**About this task**
Your task is to find every line in the records that holds the string "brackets" and copy it.

□ □ □ □ □

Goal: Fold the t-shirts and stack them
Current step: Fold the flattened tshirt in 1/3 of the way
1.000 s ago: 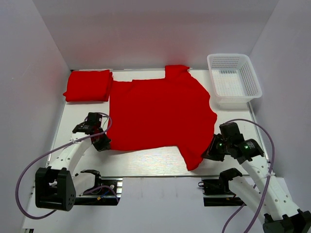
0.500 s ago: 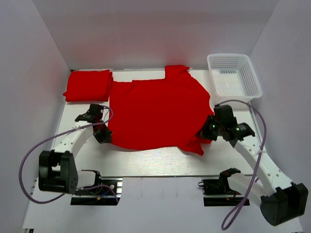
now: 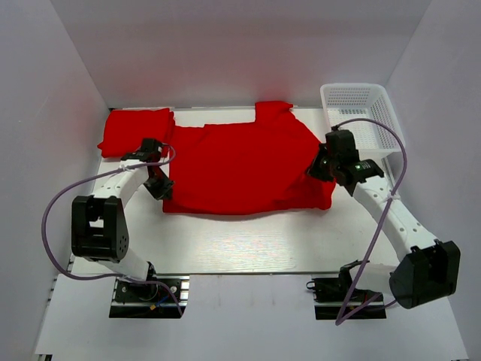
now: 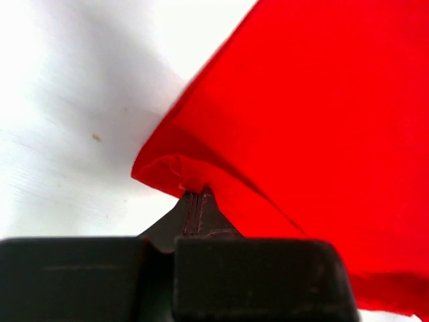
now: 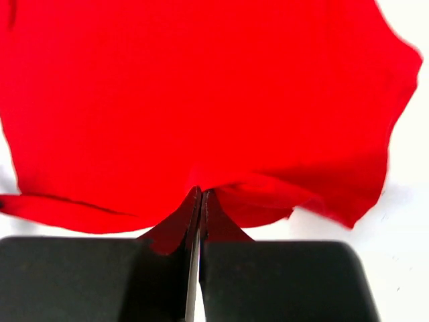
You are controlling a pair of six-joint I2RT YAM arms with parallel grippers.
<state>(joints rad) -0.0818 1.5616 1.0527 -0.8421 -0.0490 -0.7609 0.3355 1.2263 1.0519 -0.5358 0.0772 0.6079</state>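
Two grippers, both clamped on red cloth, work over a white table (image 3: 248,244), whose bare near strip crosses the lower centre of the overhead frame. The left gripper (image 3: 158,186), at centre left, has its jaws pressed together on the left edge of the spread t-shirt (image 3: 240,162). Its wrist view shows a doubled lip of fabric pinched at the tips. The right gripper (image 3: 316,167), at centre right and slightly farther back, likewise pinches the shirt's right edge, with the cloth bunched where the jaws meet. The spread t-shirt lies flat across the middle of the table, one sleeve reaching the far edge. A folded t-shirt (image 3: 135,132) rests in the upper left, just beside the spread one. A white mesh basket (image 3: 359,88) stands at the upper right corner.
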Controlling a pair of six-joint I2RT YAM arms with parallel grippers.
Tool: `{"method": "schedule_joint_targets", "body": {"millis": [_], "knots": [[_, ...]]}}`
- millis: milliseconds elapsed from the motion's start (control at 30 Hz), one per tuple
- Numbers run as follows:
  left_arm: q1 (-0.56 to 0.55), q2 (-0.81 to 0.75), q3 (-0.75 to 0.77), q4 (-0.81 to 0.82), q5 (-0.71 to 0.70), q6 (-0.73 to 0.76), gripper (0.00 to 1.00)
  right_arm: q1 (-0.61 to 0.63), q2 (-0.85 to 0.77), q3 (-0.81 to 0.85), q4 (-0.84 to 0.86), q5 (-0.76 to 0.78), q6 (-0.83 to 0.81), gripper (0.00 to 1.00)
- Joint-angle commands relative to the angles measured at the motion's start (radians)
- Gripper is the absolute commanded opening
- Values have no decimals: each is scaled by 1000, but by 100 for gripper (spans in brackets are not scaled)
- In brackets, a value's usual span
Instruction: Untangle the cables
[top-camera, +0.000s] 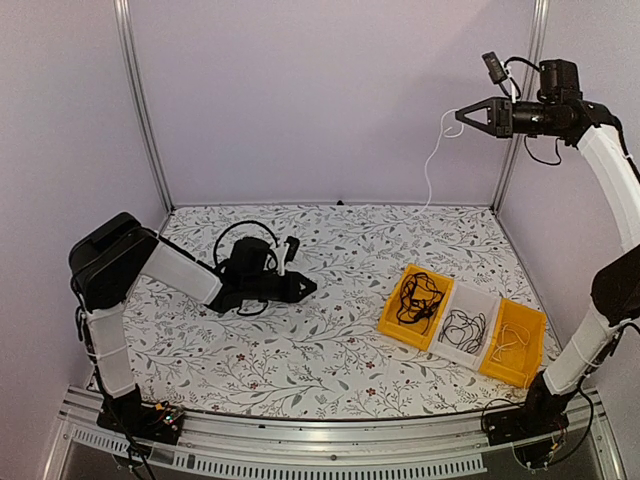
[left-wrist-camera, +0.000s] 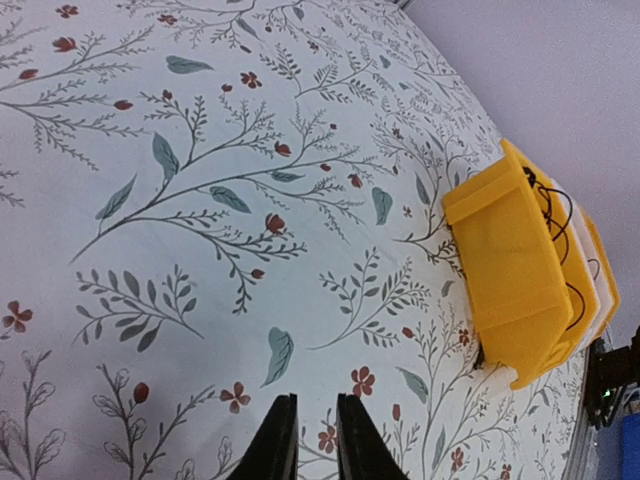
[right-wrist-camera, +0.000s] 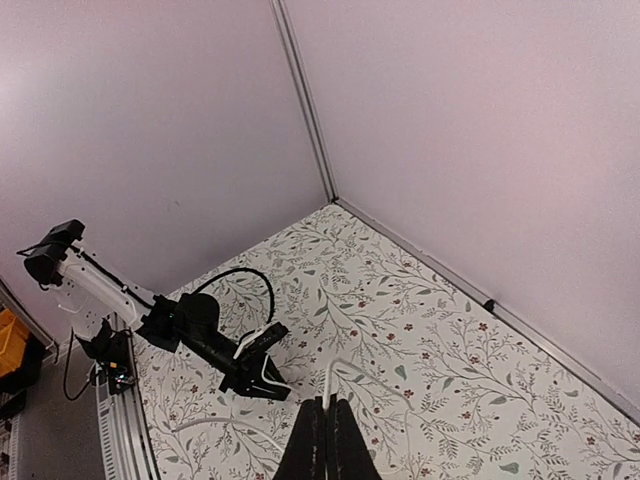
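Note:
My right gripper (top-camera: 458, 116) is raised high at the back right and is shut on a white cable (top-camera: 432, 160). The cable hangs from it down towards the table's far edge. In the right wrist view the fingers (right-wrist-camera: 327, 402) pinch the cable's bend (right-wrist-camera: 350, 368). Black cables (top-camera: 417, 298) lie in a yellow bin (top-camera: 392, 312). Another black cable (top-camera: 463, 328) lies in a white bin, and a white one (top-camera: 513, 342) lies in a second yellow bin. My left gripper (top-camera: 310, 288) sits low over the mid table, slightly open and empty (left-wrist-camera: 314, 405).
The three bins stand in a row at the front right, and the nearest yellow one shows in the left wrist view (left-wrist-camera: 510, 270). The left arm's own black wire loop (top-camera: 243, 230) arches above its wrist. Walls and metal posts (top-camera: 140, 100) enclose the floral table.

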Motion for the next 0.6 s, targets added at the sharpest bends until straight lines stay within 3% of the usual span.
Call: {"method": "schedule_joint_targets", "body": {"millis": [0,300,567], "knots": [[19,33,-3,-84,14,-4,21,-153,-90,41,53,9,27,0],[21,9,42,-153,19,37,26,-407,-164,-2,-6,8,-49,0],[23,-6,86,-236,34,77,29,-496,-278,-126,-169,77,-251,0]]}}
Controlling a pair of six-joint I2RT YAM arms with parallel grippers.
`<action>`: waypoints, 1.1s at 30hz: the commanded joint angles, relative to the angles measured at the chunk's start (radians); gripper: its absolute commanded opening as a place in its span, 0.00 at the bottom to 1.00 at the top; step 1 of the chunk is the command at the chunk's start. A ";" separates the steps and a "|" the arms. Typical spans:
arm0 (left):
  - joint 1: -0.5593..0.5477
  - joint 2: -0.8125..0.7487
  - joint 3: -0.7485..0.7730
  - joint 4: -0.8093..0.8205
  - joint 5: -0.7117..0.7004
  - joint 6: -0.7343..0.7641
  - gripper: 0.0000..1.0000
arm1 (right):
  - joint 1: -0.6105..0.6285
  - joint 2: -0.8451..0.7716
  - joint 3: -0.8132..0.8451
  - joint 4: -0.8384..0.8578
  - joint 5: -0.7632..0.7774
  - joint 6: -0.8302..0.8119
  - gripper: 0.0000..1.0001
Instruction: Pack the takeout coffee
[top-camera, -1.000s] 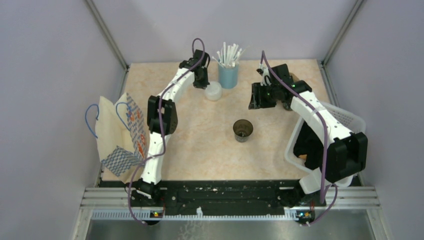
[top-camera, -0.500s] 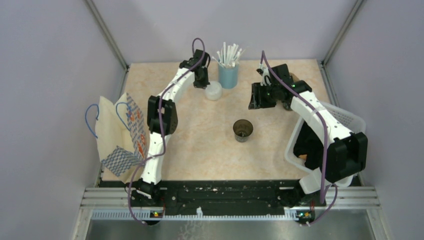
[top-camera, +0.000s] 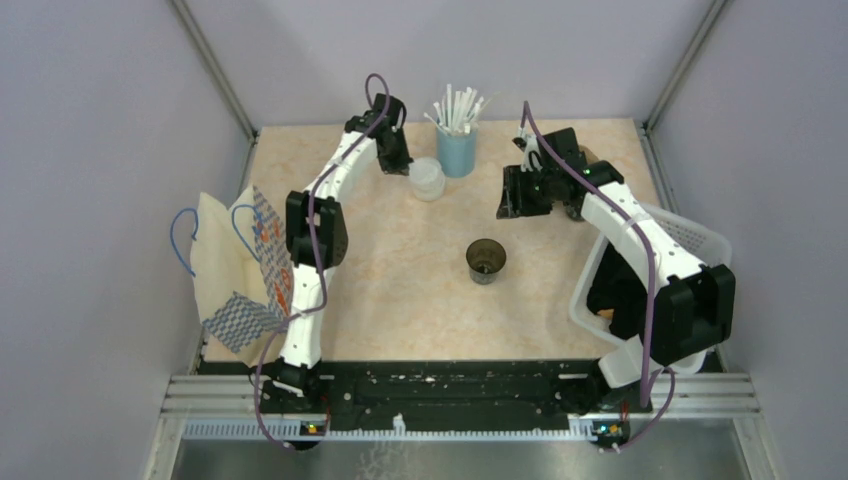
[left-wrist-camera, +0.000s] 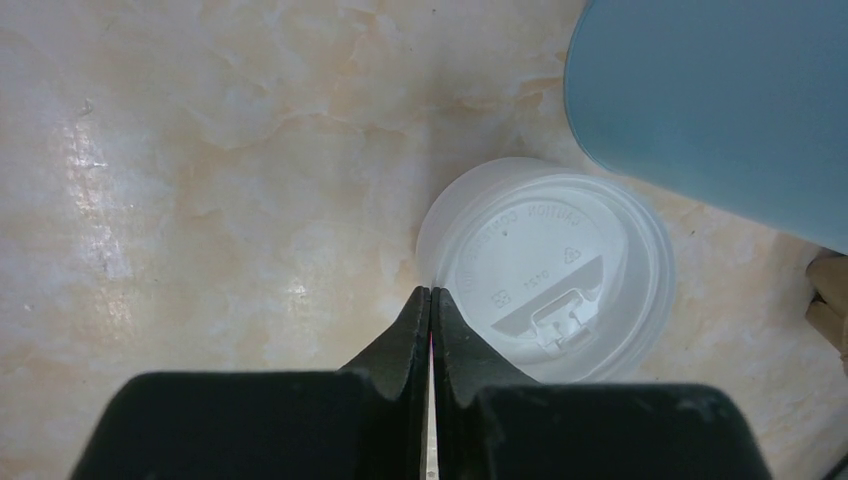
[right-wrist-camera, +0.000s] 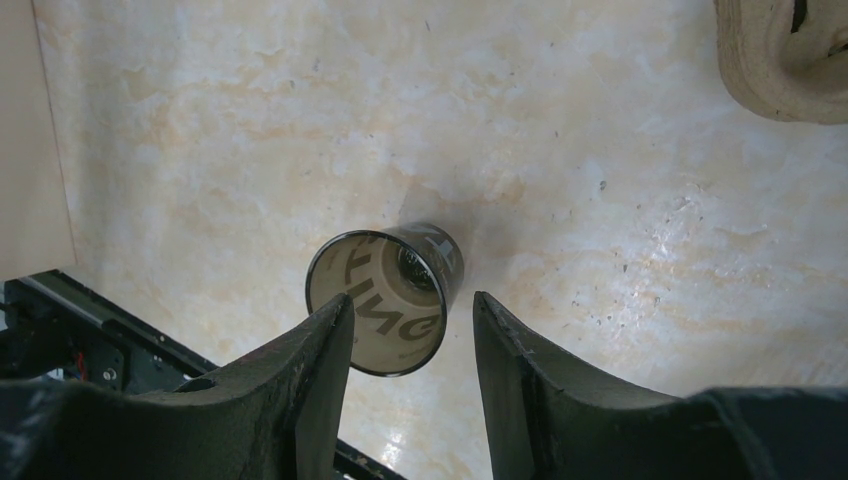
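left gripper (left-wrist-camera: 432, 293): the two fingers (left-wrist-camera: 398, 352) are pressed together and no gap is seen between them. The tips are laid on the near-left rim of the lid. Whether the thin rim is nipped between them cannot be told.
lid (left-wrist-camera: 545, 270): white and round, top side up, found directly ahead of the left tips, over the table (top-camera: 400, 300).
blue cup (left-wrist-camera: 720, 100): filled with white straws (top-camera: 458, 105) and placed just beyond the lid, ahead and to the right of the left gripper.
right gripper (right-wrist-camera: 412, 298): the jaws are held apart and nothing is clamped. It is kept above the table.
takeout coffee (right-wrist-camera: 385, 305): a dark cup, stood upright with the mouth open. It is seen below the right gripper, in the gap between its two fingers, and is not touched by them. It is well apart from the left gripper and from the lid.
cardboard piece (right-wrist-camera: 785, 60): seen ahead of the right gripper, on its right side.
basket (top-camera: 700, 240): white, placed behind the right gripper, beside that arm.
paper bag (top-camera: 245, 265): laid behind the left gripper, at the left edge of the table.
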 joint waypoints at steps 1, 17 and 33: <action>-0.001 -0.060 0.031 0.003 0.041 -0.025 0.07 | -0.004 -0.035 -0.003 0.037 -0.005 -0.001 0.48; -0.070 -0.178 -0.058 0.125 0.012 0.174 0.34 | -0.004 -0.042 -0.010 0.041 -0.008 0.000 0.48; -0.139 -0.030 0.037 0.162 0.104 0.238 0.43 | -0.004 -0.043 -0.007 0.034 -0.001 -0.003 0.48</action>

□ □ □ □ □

**Task solution**
- Values have no decimals: each is scaled by 1000, but by 100 for gripper (spans in brackets are not scaled)
- In brackets, a value's usual span

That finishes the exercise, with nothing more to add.